▶ **About this task**
From the first line to the last, copy the data exactly.

▶ **Stored data**
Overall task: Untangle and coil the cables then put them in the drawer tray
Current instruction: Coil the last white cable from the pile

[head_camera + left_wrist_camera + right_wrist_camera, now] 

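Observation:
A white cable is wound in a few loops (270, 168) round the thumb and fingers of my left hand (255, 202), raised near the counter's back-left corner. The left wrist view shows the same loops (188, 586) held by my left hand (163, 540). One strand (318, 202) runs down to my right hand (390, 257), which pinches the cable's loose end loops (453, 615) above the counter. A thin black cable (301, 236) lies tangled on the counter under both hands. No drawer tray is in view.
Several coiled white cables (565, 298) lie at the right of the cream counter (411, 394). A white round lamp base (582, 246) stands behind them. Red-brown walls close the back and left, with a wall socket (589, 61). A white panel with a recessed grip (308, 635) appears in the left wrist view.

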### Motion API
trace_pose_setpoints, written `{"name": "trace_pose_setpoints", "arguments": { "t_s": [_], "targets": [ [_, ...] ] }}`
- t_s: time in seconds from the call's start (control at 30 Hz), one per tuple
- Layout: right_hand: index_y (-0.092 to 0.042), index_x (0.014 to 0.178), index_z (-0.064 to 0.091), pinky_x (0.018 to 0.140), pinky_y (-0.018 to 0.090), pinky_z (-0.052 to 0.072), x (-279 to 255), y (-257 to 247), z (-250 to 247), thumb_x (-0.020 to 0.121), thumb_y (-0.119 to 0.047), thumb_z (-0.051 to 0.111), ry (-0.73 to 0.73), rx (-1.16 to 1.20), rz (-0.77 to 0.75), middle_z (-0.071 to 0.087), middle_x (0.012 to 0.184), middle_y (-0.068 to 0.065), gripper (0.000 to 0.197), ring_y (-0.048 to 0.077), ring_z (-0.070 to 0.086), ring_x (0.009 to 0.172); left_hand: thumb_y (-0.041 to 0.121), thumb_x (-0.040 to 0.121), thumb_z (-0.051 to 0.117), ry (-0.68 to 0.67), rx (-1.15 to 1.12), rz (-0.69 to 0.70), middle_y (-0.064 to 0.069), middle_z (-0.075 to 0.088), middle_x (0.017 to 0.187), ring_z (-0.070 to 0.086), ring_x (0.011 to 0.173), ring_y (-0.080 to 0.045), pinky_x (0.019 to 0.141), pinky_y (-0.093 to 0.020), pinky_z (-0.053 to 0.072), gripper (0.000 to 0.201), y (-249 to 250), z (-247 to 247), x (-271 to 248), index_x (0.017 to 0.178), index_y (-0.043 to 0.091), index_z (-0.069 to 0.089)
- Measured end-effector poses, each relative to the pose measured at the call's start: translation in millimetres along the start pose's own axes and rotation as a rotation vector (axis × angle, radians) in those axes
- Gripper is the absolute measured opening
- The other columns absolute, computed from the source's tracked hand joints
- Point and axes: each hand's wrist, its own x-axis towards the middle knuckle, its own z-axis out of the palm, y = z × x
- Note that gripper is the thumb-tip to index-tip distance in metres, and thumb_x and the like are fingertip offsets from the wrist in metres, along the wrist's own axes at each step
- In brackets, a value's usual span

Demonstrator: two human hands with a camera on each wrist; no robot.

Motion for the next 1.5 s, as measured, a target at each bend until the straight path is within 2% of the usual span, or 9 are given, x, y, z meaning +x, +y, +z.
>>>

▶ **Output for this task**
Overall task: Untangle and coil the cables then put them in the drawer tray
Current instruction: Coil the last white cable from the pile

[head_camera + left_wrist_camera + right_wrist_camera, now] 

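Observation:
A white cable is wound in a few loops (270, 168) round the thumb and fingers of my left hand (255, 202), raised near the counter's back-left corner. The left wrist view shows the same loops (188, 586) held by my left hand (163, 540). One strand (318, 202) runs down to my right hand (390, 257), which pinches the cable's loose end loops (453, 615) above the counter. A thin black cable (301, 236) lies tangled on the counter under both hands. No drawer tray is in view.
Several coiled white cables (565, 298) lie at the right of the cream counter (411, 394). A white round lamp base (582, 246) stands behind them. Red-brown walls close the back and left, with a wall socket (589, 61). A white panel with a recessed grip (308, 635) appears in the left wrist view.
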
### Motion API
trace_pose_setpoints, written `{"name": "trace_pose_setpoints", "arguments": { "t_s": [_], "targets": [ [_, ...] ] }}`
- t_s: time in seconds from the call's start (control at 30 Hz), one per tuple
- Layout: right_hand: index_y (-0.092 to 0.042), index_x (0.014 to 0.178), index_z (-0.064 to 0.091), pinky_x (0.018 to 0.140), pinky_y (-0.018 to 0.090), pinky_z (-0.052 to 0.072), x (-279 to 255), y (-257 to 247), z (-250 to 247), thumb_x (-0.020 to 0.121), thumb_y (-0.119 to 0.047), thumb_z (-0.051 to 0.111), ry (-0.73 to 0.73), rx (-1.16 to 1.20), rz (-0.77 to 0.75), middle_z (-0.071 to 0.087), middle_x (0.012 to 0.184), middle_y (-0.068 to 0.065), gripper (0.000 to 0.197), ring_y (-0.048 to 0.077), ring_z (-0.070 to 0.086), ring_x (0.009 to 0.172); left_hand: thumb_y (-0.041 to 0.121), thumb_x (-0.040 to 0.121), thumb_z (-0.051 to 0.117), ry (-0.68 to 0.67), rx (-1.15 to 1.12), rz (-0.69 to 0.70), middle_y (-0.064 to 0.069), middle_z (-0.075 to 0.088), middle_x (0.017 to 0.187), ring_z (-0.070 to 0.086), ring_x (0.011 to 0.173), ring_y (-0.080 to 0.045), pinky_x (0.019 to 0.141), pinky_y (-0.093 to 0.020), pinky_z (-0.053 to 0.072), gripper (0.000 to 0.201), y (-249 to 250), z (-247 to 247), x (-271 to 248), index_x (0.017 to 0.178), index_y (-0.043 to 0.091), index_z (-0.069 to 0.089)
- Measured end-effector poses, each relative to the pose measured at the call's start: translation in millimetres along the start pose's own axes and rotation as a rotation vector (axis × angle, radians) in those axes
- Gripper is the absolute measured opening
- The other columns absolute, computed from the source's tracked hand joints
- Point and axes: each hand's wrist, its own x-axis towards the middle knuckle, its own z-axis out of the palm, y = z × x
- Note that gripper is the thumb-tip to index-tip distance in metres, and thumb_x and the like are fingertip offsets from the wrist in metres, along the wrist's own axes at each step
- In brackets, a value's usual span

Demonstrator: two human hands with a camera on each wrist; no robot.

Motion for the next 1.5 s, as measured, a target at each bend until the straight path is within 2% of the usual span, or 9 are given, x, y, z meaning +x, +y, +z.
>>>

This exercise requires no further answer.